The problem: Here the job is to retype the data word for word while leaving the pictures aside.

Information supplied:
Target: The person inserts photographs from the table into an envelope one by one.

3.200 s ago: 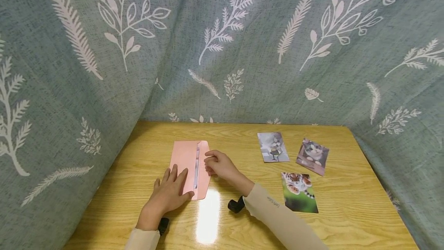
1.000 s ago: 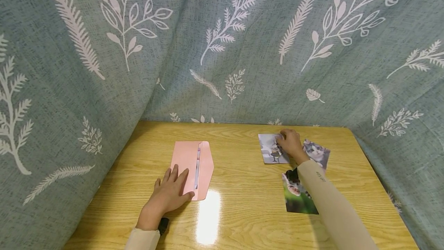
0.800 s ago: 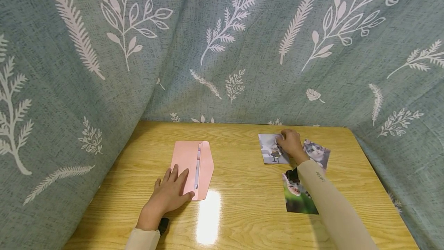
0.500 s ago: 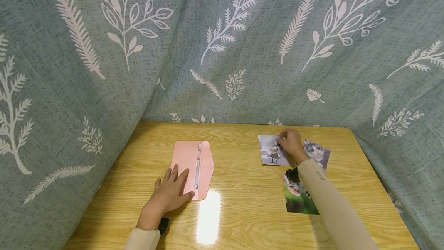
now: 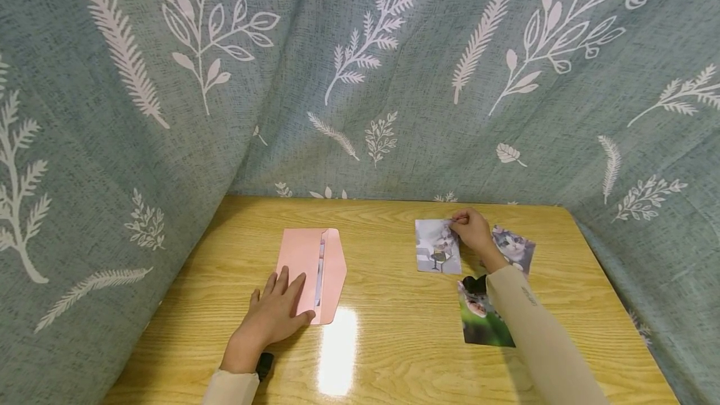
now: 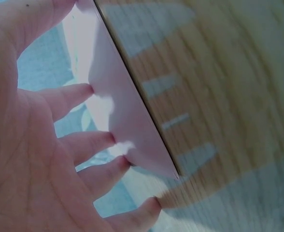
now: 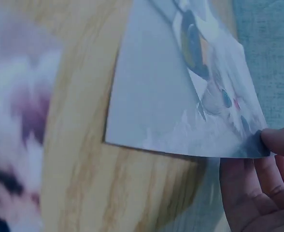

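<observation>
Working near to far, I see my left hand (image 5: 274,317) flat on the pink envelope (image 5: 312,270), flap open. Two photos lie unpicked: the tiger photo (image 5: 478,324) and cat photo (image 5: 514,245). Far right, my right hand (image 5: 471,230) pinches the grey photo (image 5: 435,245), lifted, not yet inserted.

Since the earliest picture, the right hand (image 5: 471,230) has been taken away from the pink envelope (image 5: 311,272) and carried across to the grey cat photo (image 5: 437,246). In the last half second that photo has been pinched at its far corner, raised off the table (image 5: 394,355) on that side, and turned slightly, so that its near edge now lies squarer.
</observation>
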`<state>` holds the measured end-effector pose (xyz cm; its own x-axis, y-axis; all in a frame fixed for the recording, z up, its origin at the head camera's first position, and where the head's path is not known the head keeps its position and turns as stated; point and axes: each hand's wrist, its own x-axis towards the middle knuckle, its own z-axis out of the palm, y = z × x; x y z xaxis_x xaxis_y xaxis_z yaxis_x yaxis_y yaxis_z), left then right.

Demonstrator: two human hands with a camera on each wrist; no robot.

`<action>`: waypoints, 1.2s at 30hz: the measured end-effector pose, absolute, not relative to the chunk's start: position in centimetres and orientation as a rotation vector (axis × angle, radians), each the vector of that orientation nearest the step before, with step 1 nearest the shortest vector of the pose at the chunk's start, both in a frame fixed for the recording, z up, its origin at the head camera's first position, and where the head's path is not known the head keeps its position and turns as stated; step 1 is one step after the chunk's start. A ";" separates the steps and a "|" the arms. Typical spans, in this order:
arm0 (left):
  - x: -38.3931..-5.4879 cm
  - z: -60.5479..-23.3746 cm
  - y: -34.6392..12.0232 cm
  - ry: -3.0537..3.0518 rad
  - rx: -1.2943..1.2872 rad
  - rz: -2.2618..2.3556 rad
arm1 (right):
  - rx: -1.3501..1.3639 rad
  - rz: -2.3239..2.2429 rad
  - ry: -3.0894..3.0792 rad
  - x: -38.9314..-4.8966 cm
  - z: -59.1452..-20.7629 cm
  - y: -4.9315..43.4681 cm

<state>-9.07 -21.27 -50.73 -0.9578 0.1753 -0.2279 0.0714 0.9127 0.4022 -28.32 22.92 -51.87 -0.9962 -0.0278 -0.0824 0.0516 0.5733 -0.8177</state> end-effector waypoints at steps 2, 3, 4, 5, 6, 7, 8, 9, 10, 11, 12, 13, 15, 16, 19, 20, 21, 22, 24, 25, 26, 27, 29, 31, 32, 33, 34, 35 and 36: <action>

Exercise result:
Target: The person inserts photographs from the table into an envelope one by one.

3.200 s ago: 
1.000 s ago: 
0.800 s ago: 
0.500 s ago: 
now: 
now: 
now: 

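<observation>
Working near to far, I see my left hand (image 5: 274,317) flat on the pink envelope (image 5: 312,270), flap open. Two photos lie unpicked: the tiger photo (image 5: 478,324) and cat photo (image 5: 514,245). Far right, my right hand (image 5: 471,230) pinches the grey photo (image 5: 435,245), lifted, not yet inserted.

Since the earliest picture, the right hand (image 5: 471,230) has been taken away from the pink envelope (image 5: 311,272) and carried across to the grey cat photo (image 5: 437,246). In the last half second that photo has been pinched at its far corner, raised off the table (image 5: 394,355) on that side, and turned slightly, so that its near edge now lies squarer.
</observation>
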`<state>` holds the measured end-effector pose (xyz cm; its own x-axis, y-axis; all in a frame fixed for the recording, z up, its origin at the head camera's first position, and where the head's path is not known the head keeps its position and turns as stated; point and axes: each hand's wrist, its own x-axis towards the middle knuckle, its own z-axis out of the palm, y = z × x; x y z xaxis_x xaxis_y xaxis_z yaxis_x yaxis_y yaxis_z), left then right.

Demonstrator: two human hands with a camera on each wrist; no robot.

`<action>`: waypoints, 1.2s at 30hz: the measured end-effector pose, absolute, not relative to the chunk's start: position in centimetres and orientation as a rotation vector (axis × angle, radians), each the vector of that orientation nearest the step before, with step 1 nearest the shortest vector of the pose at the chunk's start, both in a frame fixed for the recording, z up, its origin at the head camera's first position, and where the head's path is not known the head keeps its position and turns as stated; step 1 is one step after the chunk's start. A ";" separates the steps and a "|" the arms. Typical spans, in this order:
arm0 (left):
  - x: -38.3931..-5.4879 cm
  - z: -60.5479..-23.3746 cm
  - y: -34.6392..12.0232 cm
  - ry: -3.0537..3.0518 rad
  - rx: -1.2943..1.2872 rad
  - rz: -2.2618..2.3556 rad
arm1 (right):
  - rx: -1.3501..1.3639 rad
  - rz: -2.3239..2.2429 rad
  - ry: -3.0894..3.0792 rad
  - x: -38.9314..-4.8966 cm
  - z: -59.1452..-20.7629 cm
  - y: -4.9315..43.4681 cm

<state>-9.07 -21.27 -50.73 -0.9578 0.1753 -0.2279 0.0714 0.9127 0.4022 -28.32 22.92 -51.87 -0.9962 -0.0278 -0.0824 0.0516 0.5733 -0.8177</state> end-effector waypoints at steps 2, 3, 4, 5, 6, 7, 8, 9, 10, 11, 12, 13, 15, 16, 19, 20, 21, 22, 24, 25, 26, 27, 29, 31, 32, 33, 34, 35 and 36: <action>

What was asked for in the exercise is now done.